■ Required work: Check every line below for the word "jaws" and copy each one that has it.

■ Information shown:
*** Begin section ***

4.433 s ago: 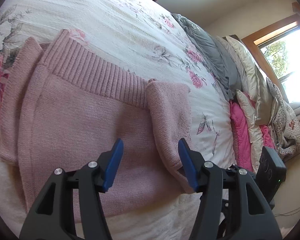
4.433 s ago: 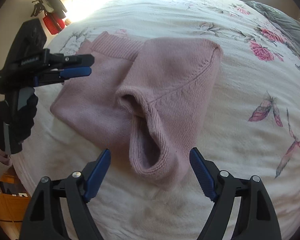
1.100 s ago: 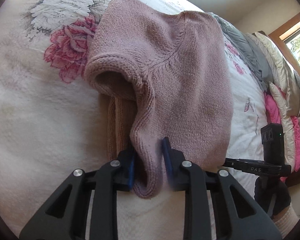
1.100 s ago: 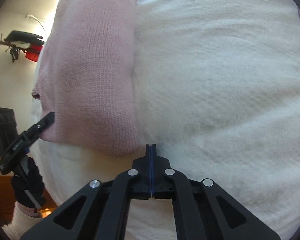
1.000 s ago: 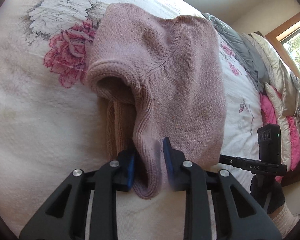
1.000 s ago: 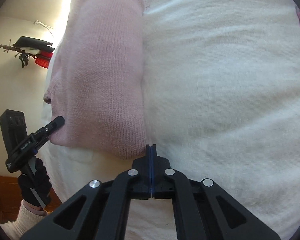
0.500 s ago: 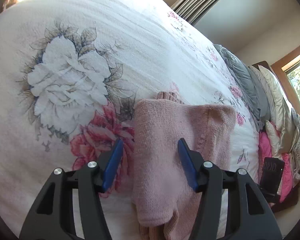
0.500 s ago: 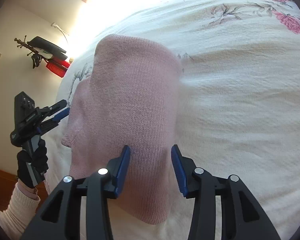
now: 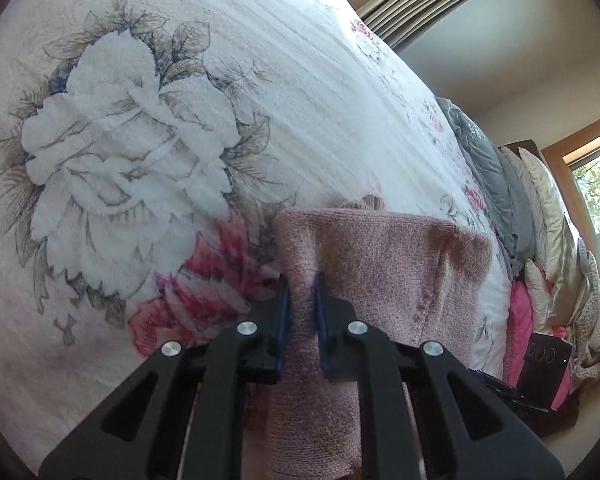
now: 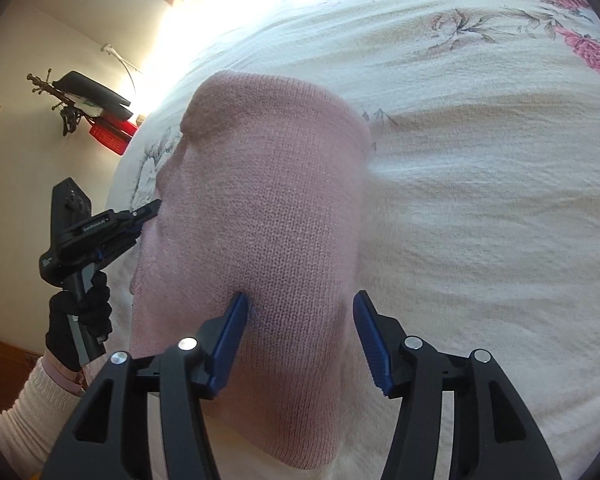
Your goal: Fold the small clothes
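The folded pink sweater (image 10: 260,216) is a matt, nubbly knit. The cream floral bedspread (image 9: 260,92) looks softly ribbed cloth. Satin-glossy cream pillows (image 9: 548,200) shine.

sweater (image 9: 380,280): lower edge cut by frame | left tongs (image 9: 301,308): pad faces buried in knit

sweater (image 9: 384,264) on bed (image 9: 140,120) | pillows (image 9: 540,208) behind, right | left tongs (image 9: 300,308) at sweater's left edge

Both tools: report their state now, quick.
Left tool: shut on the pink knit sweater.
Right tool: open, straddling the sweater, gripping nothing.
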Demonstrator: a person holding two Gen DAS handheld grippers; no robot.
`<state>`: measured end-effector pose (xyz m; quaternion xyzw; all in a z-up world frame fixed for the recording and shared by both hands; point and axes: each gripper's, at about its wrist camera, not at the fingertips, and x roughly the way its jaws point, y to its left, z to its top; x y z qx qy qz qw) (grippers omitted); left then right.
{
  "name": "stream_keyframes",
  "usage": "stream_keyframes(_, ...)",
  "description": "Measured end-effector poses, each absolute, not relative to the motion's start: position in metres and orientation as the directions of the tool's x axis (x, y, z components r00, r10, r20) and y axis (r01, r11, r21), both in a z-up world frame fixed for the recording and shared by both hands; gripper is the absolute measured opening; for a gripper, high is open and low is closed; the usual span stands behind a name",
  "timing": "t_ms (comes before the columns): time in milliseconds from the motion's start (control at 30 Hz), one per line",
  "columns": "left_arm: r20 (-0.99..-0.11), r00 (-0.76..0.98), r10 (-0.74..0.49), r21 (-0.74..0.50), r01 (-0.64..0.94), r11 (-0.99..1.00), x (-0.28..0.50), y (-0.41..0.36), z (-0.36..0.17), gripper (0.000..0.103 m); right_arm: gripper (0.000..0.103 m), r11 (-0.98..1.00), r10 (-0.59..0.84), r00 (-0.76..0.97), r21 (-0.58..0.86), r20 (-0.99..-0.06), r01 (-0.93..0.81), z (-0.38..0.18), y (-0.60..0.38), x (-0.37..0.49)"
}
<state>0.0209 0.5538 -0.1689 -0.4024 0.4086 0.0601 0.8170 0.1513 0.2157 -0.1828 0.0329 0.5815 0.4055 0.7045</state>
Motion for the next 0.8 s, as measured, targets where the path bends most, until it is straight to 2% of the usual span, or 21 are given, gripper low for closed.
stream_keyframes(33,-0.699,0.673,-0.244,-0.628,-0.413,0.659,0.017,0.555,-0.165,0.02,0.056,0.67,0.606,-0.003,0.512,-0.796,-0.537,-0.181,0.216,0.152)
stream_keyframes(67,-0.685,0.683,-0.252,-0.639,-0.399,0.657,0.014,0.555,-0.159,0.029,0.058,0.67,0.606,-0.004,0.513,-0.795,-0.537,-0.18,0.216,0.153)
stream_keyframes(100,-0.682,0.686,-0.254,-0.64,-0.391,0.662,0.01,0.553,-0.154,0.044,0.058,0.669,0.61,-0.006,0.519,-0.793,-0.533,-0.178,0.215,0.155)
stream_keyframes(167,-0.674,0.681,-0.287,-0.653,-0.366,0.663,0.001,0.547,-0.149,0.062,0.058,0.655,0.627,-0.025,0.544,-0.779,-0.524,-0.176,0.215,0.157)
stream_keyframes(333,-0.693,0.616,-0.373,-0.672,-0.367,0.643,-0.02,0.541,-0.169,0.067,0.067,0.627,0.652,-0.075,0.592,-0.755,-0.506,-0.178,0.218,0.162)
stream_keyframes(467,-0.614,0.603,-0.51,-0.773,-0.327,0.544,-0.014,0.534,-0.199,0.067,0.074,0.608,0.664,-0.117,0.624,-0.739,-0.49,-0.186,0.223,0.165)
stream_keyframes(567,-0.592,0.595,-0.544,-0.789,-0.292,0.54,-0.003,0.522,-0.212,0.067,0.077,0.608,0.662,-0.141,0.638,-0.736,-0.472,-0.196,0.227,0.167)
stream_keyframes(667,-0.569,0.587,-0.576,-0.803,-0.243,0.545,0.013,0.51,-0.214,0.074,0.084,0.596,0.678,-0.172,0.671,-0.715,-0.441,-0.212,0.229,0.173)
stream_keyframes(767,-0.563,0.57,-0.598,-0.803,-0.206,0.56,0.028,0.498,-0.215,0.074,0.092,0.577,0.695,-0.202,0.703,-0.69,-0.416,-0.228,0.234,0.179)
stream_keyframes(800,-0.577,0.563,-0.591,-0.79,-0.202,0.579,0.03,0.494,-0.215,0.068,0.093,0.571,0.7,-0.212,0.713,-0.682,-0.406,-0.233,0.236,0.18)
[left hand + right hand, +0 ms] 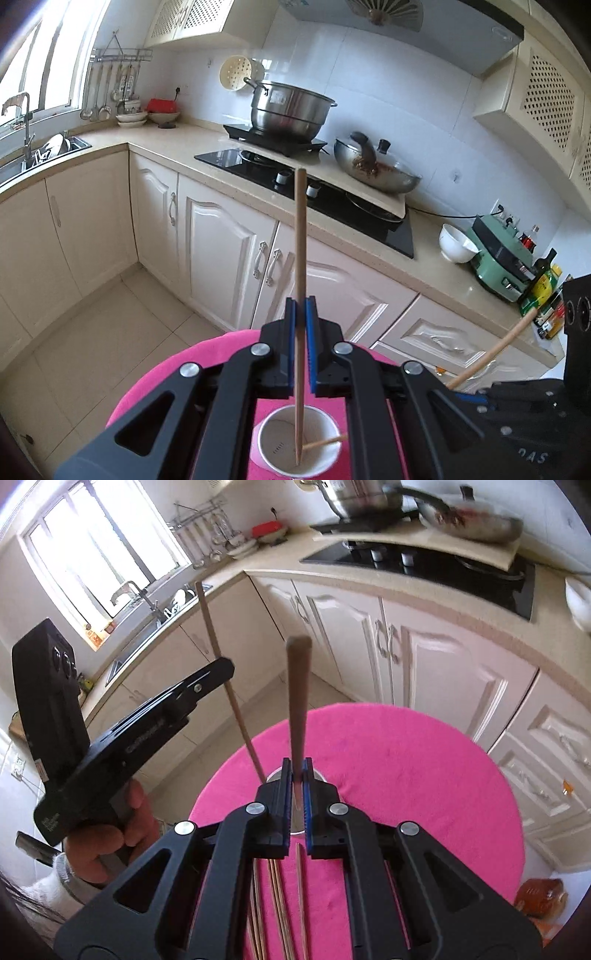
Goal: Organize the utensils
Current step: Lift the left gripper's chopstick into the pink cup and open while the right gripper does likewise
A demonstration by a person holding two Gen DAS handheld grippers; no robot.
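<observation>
- Left tongs [301, 314] clamped on a chopstick [300, 258], held near upright; its thin tip is already down inside the paper cup [298, 445].
- Paper cup stands on the pink desk [406, 775], directly under the left tongs; one more stick [325, 441] leans across its rim.
- Step in hand, as I judge it: drop the chopstick into the cup. Keep it vertical, tip near the cup floor, then part the pads just enough; releasing high or tilted could tip the light cup.
- Right tongs [297, 775] pinch a second chopstick [298, 701], thick end up, just beside the cup on the near side. Blurred, so grip depth is unclear.
- Likely best to feed one at a time: both tools crowd the cup mouth, and the left tool [129, 738] sits close to the left of the cup in the right wrist view.
- Loose chopsticks [280, 904] lie flat on the pink desk nearer than the cup, under the right tongs; still to be sorted.
- Beyond the cup: floor gap, then cream cabinets [221, 236].
- Further beyond the cup: black hob [314, 188], steel pot [288, 110], wok with food [376, 166], white bowl [456, 243]. None blocks the drop.
</observation>
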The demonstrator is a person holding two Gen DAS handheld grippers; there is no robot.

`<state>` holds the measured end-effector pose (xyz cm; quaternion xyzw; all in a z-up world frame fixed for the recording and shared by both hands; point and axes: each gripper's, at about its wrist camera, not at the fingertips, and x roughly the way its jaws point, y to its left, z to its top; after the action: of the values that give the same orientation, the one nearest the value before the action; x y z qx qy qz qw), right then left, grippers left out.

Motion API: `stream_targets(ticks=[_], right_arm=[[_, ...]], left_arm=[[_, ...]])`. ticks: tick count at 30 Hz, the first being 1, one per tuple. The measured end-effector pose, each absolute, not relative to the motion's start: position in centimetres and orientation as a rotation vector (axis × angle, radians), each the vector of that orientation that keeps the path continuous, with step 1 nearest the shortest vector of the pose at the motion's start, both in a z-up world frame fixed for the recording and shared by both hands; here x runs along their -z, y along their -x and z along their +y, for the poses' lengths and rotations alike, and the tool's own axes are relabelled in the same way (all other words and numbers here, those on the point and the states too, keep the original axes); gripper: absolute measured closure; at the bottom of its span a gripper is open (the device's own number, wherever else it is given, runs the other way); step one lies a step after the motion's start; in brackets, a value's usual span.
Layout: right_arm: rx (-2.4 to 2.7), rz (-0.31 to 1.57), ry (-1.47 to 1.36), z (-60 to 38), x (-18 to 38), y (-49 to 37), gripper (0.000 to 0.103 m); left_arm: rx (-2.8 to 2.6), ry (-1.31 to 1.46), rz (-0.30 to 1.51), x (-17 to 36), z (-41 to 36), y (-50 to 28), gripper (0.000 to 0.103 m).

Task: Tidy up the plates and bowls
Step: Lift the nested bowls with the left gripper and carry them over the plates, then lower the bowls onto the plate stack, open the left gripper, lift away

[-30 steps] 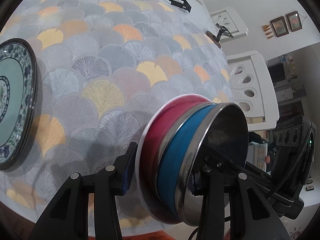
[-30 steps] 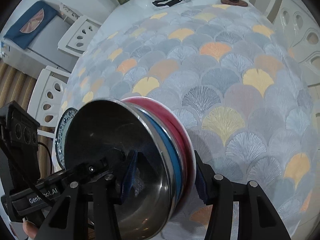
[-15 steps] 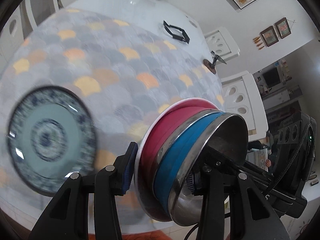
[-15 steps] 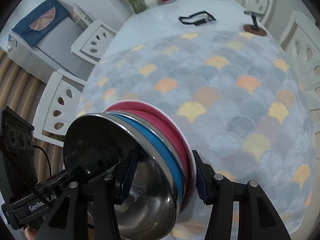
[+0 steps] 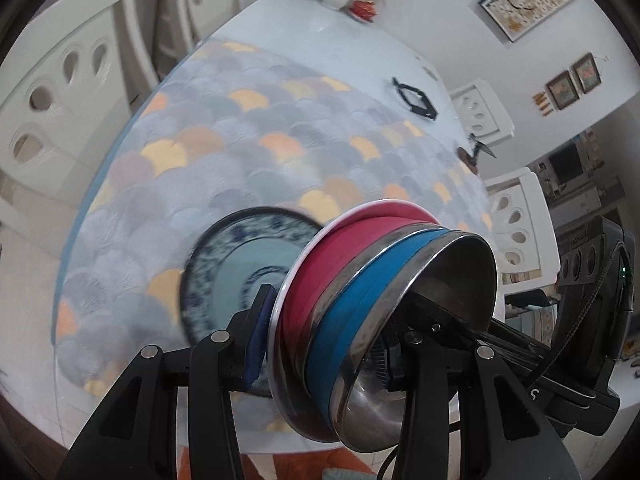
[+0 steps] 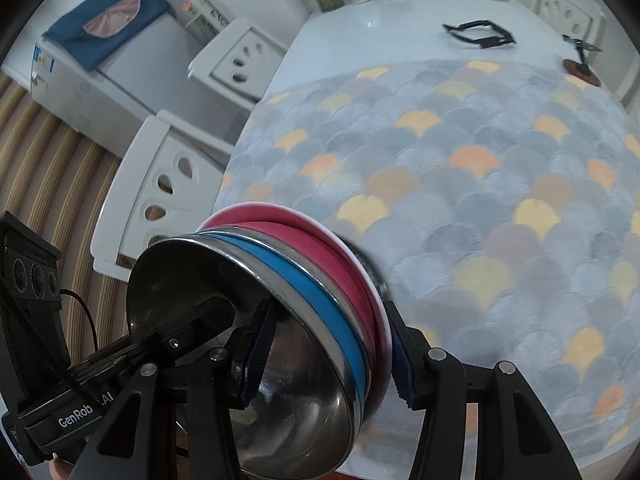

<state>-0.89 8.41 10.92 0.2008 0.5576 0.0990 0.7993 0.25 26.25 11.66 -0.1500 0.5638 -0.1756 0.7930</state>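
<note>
Two nested steel bowls (image 5: 384,336), pink outside and blue inside, clamped by left gripper (image 5: 324,344) and right gripper (image 6: 326,354), lower centre; patterned plate (image 5: 224,276) at left.

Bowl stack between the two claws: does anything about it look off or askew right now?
The bowl stack is tipped on edge, clamped rim to rim by the left claw and right claw, above the patterned plate. Nothing looks spilled or damaged.

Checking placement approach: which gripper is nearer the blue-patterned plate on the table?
Left. The left gripper, clamped on the bowl stack, hangs right above the plate. The right gripper grips the stack's opposite side; its view barely shows the plate.
</note>
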Motion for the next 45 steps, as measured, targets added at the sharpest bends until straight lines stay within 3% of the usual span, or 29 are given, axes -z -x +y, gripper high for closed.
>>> stream_targets(ticks=[19, 26, 30, 38, 39, 40, 42, 45], right_arm=[[-0.191, 1.371, -0.566, 9.1, -5.7, -3.2, 0.051], [-0.175, 1.281, -0.59, 7.8, -8.7, -2.6, 0.051], [-0.164, 1.182, -0.561, 7.0, -11.6, -0.7, 0.048], [-0.059, 0.937, -0.494, 7.0, -18.2, 3.4, 0.047], [-0.042, 0.913, -0.506, 7.1, -18.5, 4.2, 0.047], [-0.027, 0.907, -0.523, 7.3, -18.6, 5.0, 0.047], [0.0, 0.912, -0.532, 7.7, -18.4, 5.9, 0.047], [0.029, 0.914, -0.47, 9.4, -18.4, 7.3, 0.047]], left_arm=[[0.38, 0.367, 1.341, -7.7, 29.5, -3.7, 0.064], [0.421, 0.283, 1.176, -11.5, 31.1, -2.9, 0.064], [0.463, 0.153, 1.03, -15.3, 31.0, -1.6, 0.055], [0.442, -0.011, 0.778, -21.9, 29.6, -0.2, 0.054], [0.435, -0.113, 0.693, -23.5, 28.7, 1.0, 0.041], [0.437, -0.163, 0.639, -24.3, 28.3, 1.7, 0.02], [0.448, -0.227, 0.534, -25.8, 27.5, 3.1, 0.004], [0.476, -0.233, 0.493, -26.9, 26.9, 4.6, 0.004]])
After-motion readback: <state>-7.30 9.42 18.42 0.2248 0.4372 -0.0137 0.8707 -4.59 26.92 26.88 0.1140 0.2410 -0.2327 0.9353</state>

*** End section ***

■ Solution:
`<state>`: measured end-effector pose (xyz m; quaternion xyzw; all in a z-up world frame fixed for the recording and shared by both hands; point and axes: each gripper's, at about its wrist camera, not at the fingertips, and x roughly the way its jaws point, y to its left, z to its top; x y z qx qy qz qw) (grippers omitted); left then right.
`<state>` holds the measured end-effector pose (xyz cm; quaternion xyzw; all in a z-up world frame fixed for the recording and shared by both hands; point and axes: each gripper's, at about its wrist camera, not at the fingertips, and x roughly the way its jaws point, y to its left, z to its top; after the action: of the values that give the same orientation, the one nearest the value before the action; x y z qx qy qz qw), right then left, grippers left out.

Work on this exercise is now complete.